Problem statement: Copy exactly the lines of the data below that run from the line holding "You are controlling" through the line holding "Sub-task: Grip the", both ends included.

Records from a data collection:
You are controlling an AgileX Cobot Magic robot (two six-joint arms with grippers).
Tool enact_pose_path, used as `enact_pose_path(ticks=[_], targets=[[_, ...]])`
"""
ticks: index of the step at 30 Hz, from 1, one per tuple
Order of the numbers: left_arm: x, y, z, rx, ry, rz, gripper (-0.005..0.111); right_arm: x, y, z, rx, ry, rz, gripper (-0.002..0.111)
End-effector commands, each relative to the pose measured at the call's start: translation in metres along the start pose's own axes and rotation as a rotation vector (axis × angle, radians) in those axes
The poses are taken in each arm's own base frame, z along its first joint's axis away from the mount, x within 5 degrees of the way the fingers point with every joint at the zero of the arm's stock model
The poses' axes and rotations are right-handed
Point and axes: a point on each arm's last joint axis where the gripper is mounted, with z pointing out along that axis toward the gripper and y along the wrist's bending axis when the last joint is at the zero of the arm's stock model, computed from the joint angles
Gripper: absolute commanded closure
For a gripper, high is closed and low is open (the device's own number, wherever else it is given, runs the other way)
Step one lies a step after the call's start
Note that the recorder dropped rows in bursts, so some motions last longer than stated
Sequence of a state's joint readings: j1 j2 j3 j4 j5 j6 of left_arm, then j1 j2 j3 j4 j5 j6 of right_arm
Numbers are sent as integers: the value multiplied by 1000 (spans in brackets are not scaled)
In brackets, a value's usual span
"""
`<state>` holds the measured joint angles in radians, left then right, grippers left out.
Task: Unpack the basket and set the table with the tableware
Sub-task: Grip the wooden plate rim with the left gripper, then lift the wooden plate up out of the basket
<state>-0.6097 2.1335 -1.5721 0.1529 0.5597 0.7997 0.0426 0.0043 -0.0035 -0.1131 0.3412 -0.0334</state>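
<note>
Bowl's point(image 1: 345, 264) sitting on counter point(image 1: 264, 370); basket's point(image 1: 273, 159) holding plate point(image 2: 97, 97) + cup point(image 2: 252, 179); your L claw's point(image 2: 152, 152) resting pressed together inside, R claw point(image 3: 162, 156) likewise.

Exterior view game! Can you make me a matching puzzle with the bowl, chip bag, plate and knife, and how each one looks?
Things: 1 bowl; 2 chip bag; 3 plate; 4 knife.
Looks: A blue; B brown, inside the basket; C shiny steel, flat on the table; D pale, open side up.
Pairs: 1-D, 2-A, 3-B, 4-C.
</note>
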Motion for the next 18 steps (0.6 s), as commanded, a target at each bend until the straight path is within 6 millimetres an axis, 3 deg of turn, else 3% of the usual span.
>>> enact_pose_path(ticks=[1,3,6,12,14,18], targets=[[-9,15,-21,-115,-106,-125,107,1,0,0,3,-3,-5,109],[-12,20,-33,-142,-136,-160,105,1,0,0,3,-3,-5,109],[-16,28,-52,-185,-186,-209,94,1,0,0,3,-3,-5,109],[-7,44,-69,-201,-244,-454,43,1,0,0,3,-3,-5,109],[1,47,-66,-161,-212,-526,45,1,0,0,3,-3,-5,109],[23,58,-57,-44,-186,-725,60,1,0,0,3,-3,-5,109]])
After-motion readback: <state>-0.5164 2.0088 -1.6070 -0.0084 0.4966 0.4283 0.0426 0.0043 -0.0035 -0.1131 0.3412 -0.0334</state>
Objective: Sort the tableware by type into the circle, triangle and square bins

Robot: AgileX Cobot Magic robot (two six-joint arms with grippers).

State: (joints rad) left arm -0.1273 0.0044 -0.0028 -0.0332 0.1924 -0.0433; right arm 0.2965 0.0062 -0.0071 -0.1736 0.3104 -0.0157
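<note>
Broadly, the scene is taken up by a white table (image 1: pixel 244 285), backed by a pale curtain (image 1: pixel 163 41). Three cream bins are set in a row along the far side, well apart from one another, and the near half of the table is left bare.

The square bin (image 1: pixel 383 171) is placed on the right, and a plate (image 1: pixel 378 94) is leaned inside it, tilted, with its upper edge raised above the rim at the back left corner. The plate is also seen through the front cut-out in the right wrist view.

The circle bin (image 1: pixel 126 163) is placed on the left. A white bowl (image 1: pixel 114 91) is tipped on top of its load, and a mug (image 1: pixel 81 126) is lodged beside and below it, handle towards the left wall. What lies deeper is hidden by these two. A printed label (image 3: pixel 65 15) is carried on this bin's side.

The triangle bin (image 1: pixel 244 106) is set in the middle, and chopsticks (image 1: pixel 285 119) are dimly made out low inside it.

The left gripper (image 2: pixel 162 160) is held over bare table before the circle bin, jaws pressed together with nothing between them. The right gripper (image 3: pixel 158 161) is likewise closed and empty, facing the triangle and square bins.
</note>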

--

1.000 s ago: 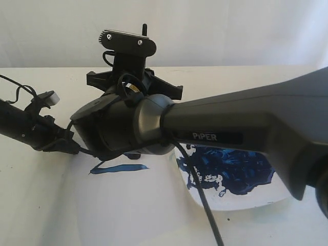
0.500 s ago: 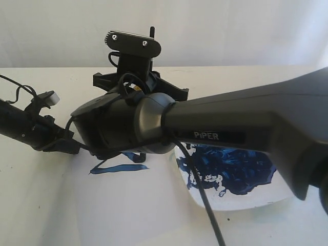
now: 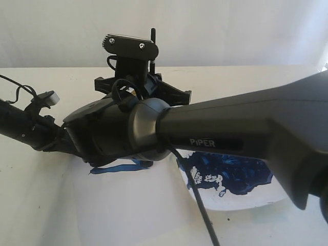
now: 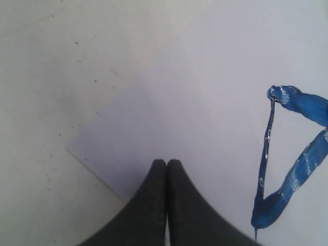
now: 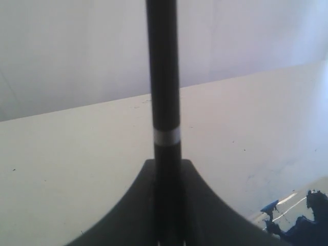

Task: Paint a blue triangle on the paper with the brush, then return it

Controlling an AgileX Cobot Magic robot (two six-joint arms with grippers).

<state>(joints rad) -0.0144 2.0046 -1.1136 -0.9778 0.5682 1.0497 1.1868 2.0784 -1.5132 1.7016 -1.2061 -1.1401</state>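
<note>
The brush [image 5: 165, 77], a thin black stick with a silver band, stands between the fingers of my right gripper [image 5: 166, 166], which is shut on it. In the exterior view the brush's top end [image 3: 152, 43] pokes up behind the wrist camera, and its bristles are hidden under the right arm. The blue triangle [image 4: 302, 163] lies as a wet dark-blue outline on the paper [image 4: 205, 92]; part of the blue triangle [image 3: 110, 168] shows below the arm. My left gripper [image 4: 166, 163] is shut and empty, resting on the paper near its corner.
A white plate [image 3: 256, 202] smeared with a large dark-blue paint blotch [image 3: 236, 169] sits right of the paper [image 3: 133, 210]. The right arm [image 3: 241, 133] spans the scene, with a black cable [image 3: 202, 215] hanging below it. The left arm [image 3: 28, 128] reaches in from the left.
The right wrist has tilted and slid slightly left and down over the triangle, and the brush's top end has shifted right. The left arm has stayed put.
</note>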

Result for this task:
You are controlling an AgileX Cobot Magic robot (two six-joint arms with grippers).
Tool enact_pose_path, used as `enact_pose_path(ticks=[_], targets=[[_, ...]])`
"""
ticks: index of the step at 30 Hz, from 1, one per tuple
Order of the numbers: left_arm: x, y, z, rx, ry, rz, gripper (-0.005..0.111); right_arm: x, y, z, rx, ry, rz, gripper (-0.002..0.111)
End-effector commands, each relative to the pose measured at the call's start: translation in metres along the start pose's own axes and rotation as a rotation vector (axis × angle, radians) in those axes
The poses are taken in each arm's own base frame, z along its first joint's axis away from the mount, x within 5 degrees of the way the fingers point with every joint at the zero of the arm's stock model
The poses' axes and rotations are right-handed
Point and axes: a point on each arm's last joint axis where the gripper is mounted, with z pointing out along that axis toward the gripper and y along the wrist's bending axis when the last joint is at the zero of the arm's stock model, computed from the joint angles
Gripper: absolute commanded closure
For a gripper, high is closed and low is open (the device's own number, wherever else it is given, runs the other way)
Step one lies a step after the call's start
Note that the recorder dropped rows in bursts, so some motions last longer than stated
Sequence of a state's joint readings: j1 j2 j3 j4 j5 j6 of left_arm, then j1 j2 j3 j4 j5 j6 of right_arm
Numbers are sent as integers: the value multiplied by 1000 (spans in brackets are not scaled)
In brackets, a value's usual span
"""
`<state>` holds the measured joint angles in radians, left then right, grippers left out.
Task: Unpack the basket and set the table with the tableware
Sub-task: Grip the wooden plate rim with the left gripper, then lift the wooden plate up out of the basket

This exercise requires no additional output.